Summary: Limited hydrolysis of rabbit immune globulin by insoluble papain converts the γ-globulin into a form that can be fragmented by reduction. After undergoing this critical proteolysis the immune globulin could be dissociated into subunits by sodium dodecylsulfate acting at pH 6.8 in the absence of reducing agents. The two major products of this dissociation were a soluble component having a molecular weight of about 85,000, which could be further fragmented by reduction, and a component which was insoluble in aqueous buffer solutions. The detergent sodium dodecylsulfate was shown to reversibly inhibit antigen-antibody precipitation. Removal of detergent from intact immune globulin restored its ability to precipitate homologous antigen. Likewise, removal of detergent from the products of the consecutive action of insoluble papain and dodecylsulfate on immune globulin resulted in the recovery of a component, having a molecular weight of 85,000, which still specifically precipitated with antigen. Thus this component appeared to be immunologically divalent.

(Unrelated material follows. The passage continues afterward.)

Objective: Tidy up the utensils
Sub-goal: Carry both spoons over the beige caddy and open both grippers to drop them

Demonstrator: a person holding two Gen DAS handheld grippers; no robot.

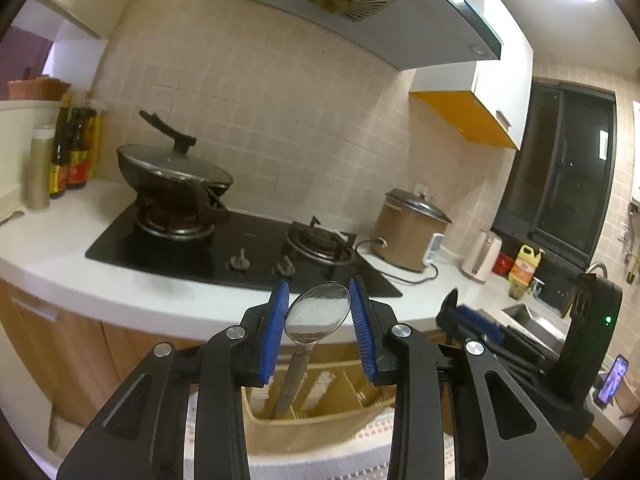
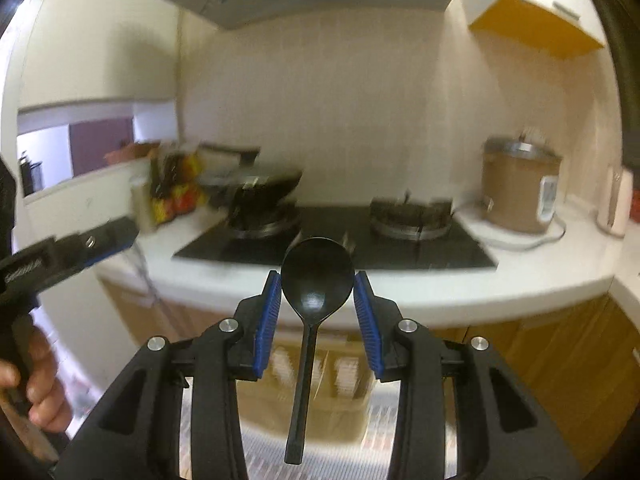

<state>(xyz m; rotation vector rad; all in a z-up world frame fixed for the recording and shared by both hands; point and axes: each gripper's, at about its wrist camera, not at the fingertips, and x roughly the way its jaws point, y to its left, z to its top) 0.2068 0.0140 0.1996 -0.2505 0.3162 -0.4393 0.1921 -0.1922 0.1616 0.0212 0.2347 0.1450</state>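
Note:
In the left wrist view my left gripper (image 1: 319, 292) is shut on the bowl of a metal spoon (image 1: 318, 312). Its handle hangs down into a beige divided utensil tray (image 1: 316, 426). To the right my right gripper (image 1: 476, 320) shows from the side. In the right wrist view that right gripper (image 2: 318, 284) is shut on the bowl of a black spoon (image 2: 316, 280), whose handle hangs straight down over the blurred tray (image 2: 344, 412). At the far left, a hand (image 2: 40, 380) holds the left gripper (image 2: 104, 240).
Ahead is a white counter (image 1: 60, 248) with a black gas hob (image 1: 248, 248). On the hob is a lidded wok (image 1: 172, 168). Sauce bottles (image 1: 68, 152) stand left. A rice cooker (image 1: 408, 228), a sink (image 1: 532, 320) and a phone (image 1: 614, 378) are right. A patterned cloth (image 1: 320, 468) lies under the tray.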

Treatment of immune globulin with either insoluble papain or detergent alone did not appreciably alter its ability to “fix” components of the complement system upon interaction with antigen. In contrast, the component having a molecular weight of 85,000, obtained by the consecutive action of papain and detergent, did not “fix” complement upon precipitation with its homologous antigen. Thus the detergent dissociation of hydrolyzed immune globulin appeared to be along functional lines. The absence of the Fragment III moiety of γ-globulin from the component having a molecular weight of 85,000 was demonstrated by antigenic analysis and by sedimentation analysis of the reductively dissolved immune precipitates formed by its reaction with antigen. The dissociation of hydrolyzed immune globulin was found to proceed slowly in the presence of detergent. The yield of the component of MW = 85,000 was greatest after incubation for 14 to 16 hr. Dissociation was inhibited by N-ethylmaleimide, iodoacetamide, and p-chloromercuribenzoate, suggesting the involvement of the disulfide bonds of the globulin in this process.